I work with people studying international development at the graduate level. Every day, I am relieved to find among these students a large number of creative, curious, critical people who are open to questioning themselves, their motivations and abilities, and the nature and purpose of development. They are the best audience for political economist Sarah Bracking's Marxist structural analysis of `Development,' a comprehensive, incisive study of Development Finance Institutions (DFIs), a web of public-private entities that control the global flow of money in the form of investment, debt and aid (and how these terms are applied and defined) and serve, in Sarah's view, to `take away people's assets and livelihoods, impoverish them, and then stymie people's efforts, alongside development workers, to help themselves recover.' `Development' itself is part of the global mechanism that manage who is poor and who is rich, and `the global development "budget" is no more than a small palliative, a sophisticated public relations machine,' that maintains the fantastical `notion of benevolent... assistance.' She backs up these big claims with readable, thorough theory and analysis, and current case studies.

She maps how DFIs, the `Great Predators,' direct capital to the global elite and debts to the poorest in language accessible to us non-economists, explaining for example, what markets are, how they are made, and what purposes they serve, a talent consistent with her belief that `technical language... serves to hide and mystify more general relationships of social power, privilege, and status and critically obscures how the divide between the global haves and have nots is maintained....' I find her focus on the `actual institutions and agents that `do' the development' refreshing and non-ideological; she avoids dogmatic posturing.
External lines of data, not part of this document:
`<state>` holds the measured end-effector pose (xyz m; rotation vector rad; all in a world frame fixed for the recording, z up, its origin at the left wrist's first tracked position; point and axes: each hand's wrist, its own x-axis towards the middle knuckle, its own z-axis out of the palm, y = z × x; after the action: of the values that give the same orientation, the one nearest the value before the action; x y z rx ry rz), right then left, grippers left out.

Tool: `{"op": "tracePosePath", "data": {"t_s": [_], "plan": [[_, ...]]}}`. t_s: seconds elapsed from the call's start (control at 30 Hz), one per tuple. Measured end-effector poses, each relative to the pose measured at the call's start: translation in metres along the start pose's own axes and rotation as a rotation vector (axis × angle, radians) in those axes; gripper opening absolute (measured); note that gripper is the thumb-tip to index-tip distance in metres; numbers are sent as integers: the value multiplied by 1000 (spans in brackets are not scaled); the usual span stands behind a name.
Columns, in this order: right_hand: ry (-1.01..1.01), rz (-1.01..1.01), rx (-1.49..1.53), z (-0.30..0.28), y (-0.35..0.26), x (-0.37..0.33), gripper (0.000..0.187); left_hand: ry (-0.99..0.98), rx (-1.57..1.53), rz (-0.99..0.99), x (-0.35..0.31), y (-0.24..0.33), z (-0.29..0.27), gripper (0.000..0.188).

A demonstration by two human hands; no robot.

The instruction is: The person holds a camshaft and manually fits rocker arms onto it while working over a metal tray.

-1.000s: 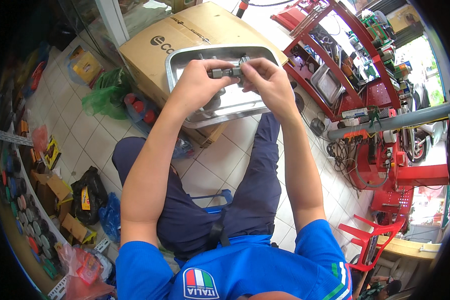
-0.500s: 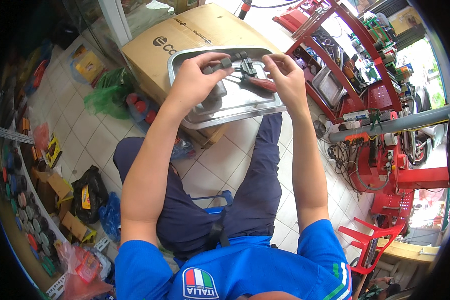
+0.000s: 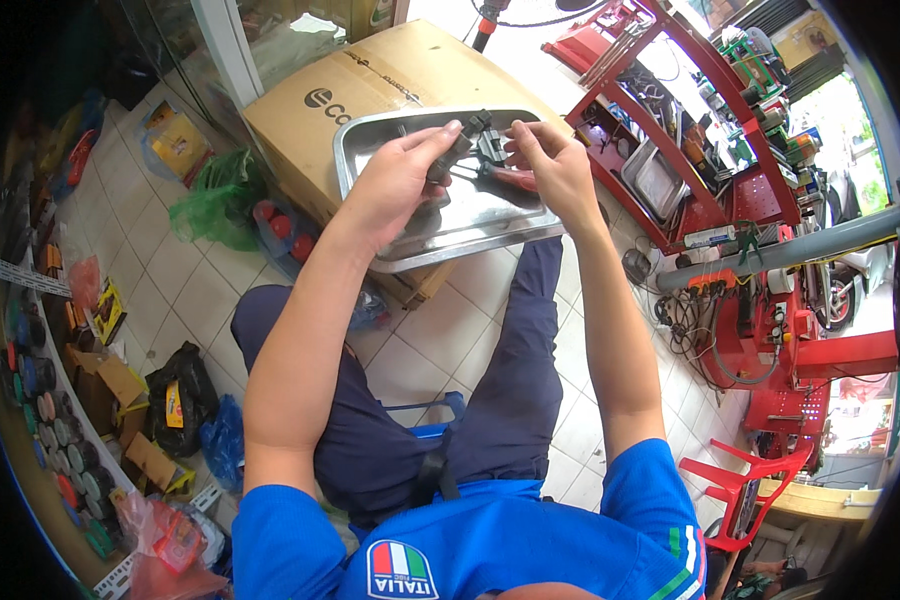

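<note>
My left hand [image 3: 398, 182] is closed around a dark, blocky metal part [image 3: 457, 158], holding it over a shallow silver metal tray [image 3: 390, 262]. Opposite it, my right hand [image 3: 558, 172] has its fingers curled in, with the thumb close to the fingertips. Those fingertips are beside a second dark, notched part [image 3: 490, 150]; whether they grip it is hard to make out. A tool with a red handle [image 3: 515, 179] lies in the tray, partly covered by my right hand. Another greyish part in the tray is mostly hidden under my left hand.
Beneath the tray stands a large cardboard box [image 3: 410, 70]. A red tool rack [image 3: 660, 120] and red machine [image 3: 760, 340] are on the right, near a red plastic chair [image 3: 740, 490]. Green netting [image 3: 215, 200] and a black bag [image 3: 182, 395] lie on the left floor.
My right hand has moved slightly left and its fingers have curled in toward the dark part. My left hand has turned, and the part it holds now tilts upward.
</note>
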<state>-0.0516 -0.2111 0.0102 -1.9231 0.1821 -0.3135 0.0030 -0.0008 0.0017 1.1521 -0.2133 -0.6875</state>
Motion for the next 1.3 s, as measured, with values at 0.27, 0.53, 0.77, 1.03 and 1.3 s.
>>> {"op": "tracePosePath", "data": {"t_s": [0.27,0.53,0.77,1.03,1.3], "plan": [[-181,-11,113,19,-10,-18,59,-79,-245,-63,8,-7,5,39],[-233,95,322,33,-12,-12,69,-121,-226,30,15,-6,17,68],[-146,241,615,48,-12,-13,71,31,16,31,7,2,28,58],[-39,322,953,37,-6,-10,51,105,230,194,8,5,37,45],[106,169,881,18,-4,12,51,230,468,332,19,-9,38,30]]}}
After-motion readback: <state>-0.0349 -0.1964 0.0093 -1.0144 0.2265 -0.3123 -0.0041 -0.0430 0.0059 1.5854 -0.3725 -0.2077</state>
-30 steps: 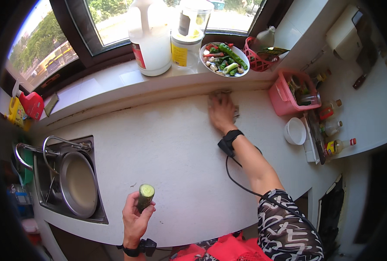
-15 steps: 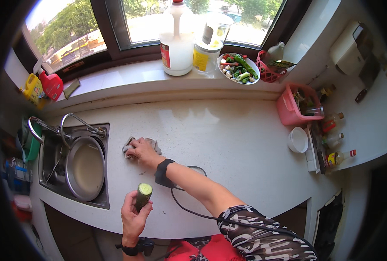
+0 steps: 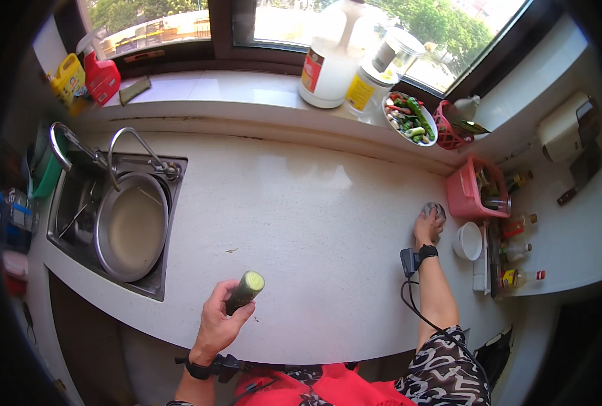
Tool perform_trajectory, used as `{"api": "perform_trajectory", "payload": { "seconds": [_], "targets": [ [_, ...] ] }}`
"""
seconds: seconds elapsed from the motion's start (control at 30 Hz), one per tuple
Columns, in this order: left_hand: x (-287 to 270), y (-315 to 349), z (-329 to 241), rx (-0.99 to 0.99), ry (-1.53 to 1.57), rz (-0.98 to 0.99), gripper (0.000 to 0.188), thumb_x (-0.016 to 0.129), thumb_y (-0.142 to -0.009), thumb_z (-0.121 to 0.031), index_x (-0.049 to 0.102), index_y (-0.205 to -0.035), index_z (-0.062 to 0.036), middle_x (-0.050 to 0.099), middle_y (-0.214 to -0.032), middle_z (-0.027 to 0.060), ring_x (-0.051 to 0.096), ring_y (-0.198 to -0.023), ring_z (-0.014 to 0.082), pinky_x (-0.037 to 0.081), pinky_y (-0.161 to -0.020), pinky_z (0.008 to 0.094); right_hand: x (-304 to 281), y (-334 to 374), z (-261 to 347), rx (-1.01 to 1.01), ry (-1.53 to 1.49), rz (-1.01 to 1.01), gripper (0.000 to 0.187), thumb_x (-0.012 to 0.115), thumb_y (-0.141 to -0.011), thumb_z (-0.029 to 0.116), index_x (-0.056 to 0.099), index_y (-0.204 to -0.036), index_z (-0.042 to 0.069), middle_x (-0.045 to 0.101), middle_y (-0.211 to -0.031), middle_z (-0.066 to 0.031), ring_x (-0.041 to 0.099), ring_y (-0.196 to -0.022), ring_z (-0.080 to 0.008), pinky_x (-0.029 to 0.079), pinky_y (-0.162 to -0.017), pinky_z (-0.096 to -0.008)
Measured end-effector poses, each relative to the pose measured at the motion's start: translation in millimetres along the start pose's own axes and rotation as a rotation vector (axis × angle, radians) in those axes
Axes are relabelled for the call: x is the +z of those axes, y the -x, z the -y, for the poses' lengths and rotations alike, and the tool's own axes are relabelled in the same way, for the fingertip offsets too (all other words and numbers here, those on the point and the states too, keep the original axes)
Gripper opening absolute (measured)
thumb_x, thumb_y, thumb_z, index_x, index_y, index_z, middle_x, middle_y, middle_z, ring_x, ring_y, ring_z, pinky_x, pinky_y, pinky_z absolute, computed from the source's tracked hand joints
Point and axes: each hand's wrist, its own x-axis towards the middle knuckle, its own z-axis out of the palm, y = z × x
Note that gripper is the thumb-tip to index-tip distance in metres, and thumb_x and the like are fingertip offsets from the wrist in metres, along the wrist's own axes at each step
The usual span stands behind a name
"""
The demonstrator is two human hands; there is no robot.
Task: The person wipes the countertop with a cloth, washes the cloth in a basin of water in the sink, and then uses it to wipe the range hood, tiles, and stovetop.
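Note:
Between the thumb and fingers of my left hand (image 3: 218,321) is a cut piece of cucumber (image 3: 244,292), dark green, with its pale cut face tilted upward. It is held above the front part of the white countertop (image 3: 301,223). My right arm stretches to the far right of the counter. There my right hand (image 3: 428,229) is closed over a bunched grey cloth (image 3: 434,210), pressed on the surface beside the pink basket (image 3: 466,189) and a white bowl (image 3: 468,241). Most of the cloth is hidden under the fingers.
At the left is a sink with a metal basin (image 3: 131,230) of cloudy water under a curved faucet (image 3: 120,149). Bottles (image 3: 521,277) line the right wall. The windowsill bears a large jug (image 3: 324,74) and a bowl of peppers (image 3: 412,122). A small scrap (image 3: 232,251) lies mid-counter.
My right hand has swept the cloth from near the sink across to the right end of the counter. My left hand still holds the cucumber. The view has shifted.

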Motion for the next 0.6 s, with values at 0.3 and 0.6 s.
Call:
{"api": "perform_trajectory", "payload": {
  "seconds": [0.3, 0.6],
  "targets": [
    [-56.4, 17.4, 34.3, -0.036, 0.068, -0.165, 0.041, 0.07, -0.086, -0.002, 0.049, -0.12, 0.003, 0.065, -0.102, 0.0097, 0.062, -0.095, 0.0126, 0.051, -0.084, 0.0267, 39.8, 153.7, 334.4, -0.716, -0.227, 0.26, 0.051, 0.059, -0.087, 0.028, 0.049, -0.136, 0.017, 0.042, -0.136, -0.0235, 0.037, -0.127, -0.0437, 0.033, -0.104, -0.0559],
    [-90.8, 43.1, 66.6, -0.059, 0.138, -0.283, 0.044, 0.071, -0.085, -0.003, 0.048, -0.121, 0.0039, 0.065, -0.103, 0.0116, 0.064, -0.095, 0.0143, 0.051, -0.084, 0.0279, 46.1, 232.5, 483.8, -1.222, -0.427, 0.539, 0.054, 0.058, -0.088, 0.023, 0.045, -0.139, 0.015, 0.04, -0.142, -0.0235, 0.038, -0.129, -0.0448, 0.034, -0.106, -0.0531]
  ]
}}
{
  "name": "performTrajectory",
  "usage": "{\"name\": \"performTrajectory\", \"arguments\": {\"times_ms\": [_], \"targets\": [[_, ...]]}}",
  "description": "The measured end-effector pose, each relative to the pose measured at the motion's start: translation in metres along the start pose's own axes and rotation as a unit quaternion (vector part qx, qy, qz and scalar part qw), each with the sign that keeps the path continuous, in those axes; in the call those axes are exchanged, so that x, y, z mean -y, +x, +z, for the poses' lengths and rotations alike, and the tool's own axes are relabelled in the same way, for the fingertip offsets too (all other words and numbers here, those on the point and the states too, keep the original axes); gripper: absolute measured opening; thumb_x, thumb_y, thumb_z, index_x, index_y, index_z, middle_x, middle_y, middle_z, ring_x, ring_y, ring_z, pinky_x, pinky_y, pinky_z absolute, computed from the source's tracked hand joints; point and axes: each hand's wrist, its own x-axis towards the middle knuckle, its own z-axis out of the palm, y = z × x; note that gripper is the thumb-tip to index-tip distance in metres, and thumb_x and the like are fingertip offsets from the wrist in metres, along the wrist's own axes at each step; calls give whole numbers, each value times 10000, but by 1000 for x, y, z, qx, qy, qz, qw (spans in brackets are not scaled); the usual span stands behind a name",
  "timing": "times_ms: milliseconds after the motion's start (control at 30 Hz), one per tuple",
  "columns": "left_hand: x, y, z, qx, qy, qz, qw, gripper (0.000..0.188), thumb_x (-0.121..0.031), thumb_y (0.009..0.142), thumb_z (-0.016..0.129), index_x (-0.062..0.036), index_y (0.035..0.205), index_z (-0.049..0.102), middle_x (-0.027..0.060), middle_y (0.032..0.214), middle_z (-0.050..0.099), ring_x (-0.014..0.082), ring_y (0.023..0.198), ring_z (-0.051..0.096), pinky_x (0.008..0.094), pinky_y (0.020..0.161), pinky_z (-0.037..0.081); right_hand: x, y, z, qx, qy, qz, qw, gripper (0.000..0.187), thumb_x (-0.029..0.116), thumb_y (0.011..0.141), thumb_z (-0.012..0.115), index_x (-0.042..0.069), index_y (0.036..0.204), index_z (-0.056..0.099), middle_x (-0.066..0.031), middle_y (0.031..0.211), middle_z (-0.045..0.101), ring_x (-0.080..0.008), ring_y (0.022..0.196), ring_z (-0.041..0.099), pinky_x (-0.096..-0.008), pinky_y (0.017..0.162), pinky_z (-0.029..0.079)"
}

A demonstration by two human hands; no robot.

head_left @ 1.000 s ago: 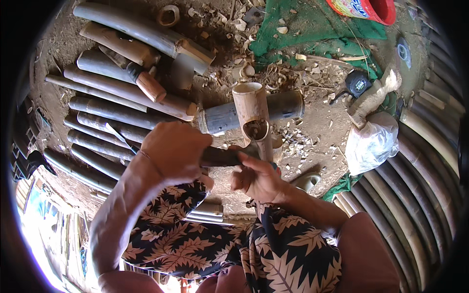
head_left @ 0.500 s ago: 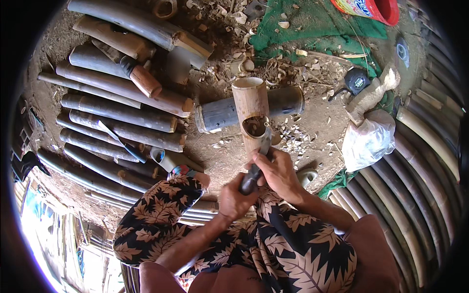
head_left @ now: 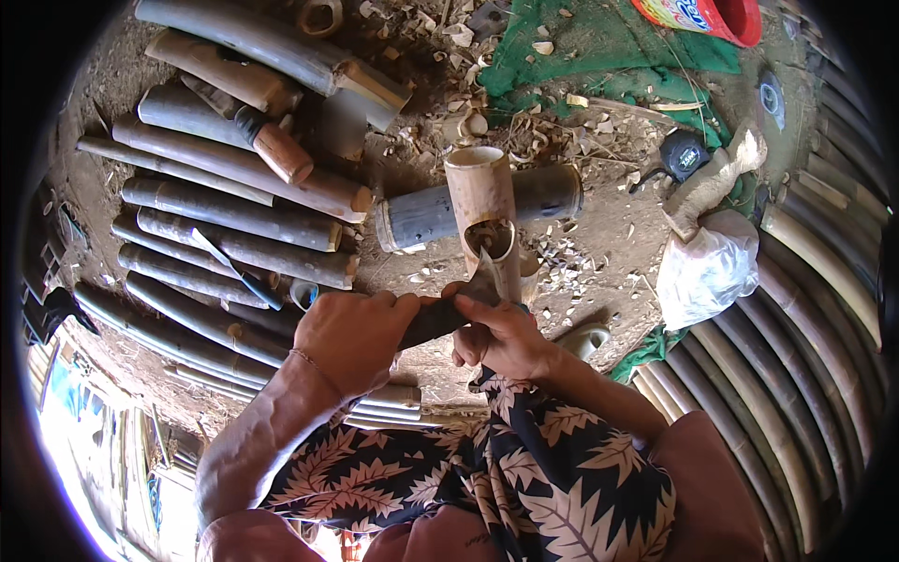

She explains how this web of DFIs function in order to understand a direction for our collective energy and creativity: the `democratic reform of the regulation of money and its institutional system of supply.' We must `"structurally adjust" the nature of markets in favour of the poor and excluded. Markets are managed, so how that is done both shapes social and economic outcomes, and can be the subject of change.'

Her claim that development (re)produces rather than reduces poverty may be a lot to stomach, especially for those who hope that development offers a home for their passion to make change. But in my experience, students are not buying the rhetoric of development, and are alert to the crumbling institutional `ability to sell the development project as a benevolent gift to the poor, while simultaneously pursuing the export of capital from the North and the reconstruction of North power and privilege.' When people enter the field of 'development' is the crucial moment to read Sarah's analysis, before their creativity and ethics are trained out of them by a dominant discourse and practice of inequality, before they confuse GDP with wellbeing. This is the moment to explore Sarah's question (and her response in this text) `how are resources owned, used and distributed, and how democratic is the procedure which makes these decisions?' And this is the audience to respond to her call for democratic change.